### Problem requirements
Type out every line below exactly as it reads.

### Dataset content
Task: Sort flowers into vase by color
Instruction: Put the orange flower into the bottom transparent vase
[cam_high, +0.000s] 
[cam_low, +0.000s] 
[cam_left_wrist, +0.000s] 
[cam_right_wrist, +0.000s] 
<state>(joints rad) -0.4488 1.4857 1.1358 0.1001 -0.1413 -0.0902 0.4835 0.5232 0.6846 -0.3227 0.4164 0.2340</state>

### Expected answer
Task: Sort flowers into vase by color
Instruction: Put the orange flower into the bottom transparent vase
[cam_high, +0.000s] 
[cam_low, +0.000s] 
[cam_left_wrist, +0.000s] 
[cam_right_wrist, +0.000s] 
<state>(joints rad) -0.4488 1.4857 1.1358 0.1001 -0.1413 -0.0902 0.4835 0.5232 0.6846 -0.3227 0.4164 0.2340</state>

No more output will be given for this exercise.